# [Your assignment]
Starting at the first line of the listing below and ending at the line with "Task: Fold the", copy each line exactly.

# [Dataset]
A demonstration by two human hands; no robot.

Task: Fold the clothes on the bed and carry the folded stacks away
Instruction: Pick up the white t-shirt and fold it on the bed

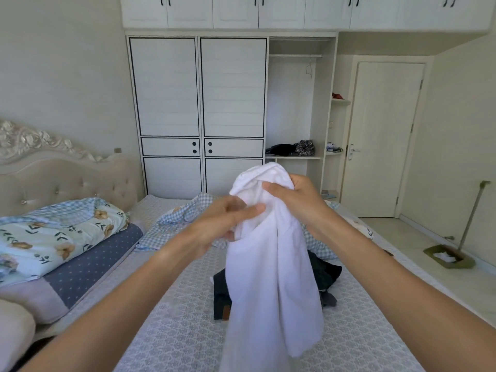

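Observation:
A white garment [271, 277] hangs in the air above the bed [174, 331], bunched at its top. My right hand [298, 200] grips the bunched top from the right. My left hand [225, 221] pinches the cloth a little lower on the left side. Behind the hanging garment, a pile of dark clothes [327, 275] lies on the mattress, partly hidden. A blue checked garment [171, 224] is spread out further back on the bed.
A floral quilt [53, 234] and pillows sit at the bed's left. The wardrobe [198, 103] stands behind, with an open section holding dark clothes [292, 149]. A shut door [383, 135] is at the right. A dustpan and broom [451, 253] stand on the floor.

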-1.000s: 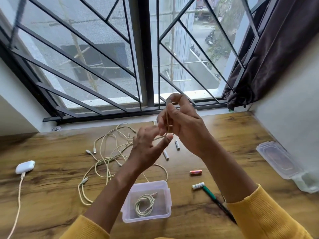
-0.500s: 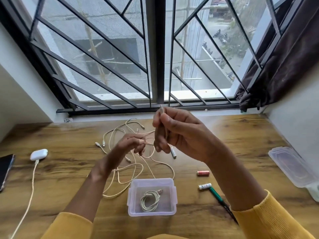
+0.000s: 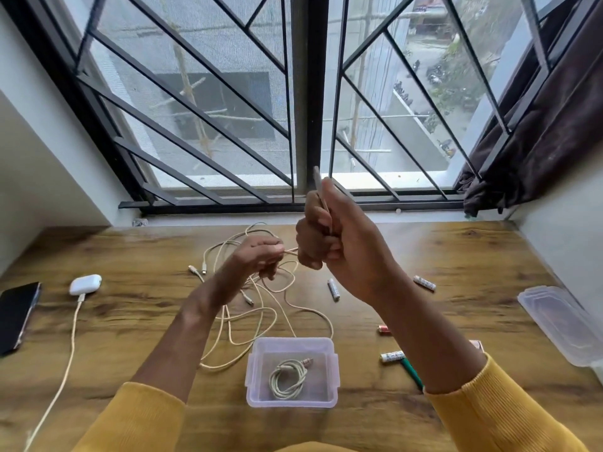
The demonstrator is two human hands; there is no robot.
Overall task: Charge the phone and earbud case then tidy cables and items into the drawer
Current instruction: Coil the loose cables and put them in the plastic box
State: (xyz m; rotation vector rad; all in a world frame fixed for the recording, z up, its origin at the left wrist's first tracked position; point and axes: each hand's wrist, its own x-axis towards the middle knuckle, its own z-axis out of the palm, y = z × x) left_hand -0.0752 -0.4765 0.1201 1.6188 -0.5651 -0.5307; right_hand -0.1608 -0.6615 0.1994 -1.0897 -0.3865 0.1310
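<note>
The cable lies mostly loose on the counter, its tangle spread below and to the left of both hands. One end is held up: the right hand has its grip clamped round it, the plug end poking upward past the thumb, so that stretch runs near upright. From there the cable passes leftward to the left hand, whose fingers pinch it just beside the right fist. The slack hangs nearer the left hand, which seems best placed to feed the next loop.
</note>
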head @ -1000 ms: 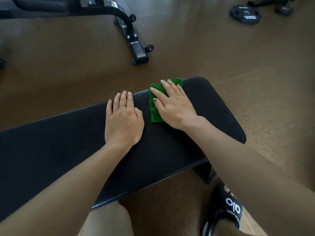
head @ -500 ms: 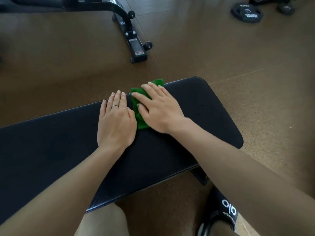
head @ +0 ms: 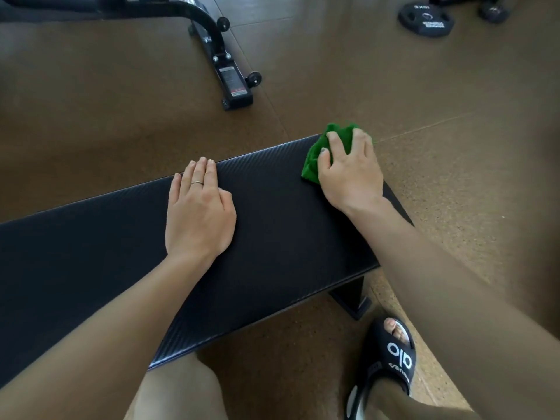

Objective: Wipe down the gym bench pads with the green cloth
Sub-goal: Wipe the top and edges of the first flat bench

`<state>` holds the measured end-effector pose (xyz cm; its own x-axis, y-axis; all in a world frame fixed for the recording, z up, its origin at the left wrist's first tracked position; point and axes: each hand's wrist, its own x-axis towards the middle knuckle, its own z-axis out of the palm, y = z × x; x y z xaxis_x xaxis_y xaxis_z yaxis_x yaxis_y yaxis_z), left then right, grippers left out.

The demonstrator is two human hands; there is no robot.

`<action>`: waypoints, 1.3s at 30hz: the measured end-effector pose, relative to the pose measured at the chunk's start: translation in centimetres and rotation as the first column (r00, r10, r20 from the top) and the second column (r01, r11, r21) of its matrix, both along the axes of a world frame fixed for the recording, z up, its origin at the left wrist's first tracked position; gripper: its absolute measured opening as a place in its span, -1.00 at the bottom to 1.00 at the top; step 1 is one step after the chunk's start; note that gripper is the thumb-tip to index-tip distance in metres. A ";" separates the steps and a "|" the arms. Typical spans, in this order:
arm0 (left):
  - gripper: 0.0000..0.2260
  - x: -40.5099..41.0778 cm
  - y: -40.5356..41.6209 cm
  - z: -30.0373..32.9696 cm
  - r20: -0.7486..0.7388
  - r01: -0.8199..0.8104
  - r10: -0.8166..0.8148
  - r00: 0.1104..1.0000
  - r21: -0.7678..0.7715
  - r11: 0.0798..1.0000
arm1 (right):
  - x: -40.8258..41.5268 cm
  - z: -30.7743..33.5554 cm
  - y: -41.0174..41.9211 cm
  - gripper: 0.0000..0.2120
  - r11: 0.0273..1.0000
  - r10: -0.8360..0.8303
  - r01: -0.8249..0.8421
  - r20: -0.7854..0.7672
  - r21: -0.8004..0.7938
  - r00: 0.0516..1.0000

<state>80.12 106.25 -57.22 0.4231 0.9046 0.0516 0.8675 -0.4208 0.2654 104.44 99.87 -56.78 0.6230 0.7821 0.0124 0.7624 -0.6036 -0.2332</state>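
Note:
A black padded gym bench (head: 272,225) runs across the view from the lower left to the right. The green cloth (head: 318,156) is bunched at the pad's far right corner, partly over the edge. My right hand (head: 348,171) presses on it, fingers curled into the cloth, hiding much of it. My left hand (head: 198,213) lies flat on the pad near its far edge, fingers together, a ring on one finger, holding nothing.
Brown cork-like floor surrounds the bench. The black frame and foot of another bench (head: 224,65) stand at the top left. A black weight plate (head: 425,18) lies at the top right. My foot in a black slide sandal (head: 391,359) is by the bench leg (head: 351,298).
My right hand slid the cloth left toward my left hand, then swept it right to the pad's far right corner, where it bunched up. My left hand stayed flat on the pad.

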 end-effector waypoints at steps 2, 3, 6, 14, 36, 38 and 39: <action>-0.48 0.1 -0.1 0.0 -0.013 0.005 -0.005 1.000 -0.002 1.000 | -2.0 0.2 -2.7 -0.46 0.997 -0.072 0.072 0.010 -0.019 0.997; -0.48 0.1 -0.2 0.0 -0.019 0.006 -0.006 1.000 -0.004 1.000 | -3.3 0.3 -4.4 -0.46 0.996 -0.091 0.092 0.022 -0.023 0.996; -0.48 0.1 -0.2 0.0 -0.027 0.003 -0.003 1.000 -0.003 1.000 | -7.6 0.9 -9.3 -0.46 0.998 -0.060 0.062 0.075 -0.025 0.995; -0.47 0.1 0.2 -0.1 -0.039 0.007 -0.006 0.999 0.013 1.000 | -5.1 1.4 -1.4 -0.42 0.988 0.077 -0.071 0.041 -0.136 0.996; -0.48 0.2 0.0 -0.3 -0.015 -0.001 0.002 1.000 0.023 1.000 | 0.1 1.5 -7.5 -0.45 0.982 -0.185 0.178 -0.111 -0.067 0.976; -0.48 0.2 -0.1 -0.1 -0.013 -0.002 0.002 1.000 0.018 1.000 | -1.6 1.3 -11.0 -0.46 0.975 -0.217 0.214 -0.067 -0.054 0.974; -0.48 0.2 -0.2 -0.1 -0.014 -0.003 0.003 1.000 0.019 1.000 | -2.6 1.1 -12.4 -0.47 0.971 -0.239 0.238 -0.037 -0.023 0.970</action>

# [Your solution]
A demonstration by two human hands; no robot.

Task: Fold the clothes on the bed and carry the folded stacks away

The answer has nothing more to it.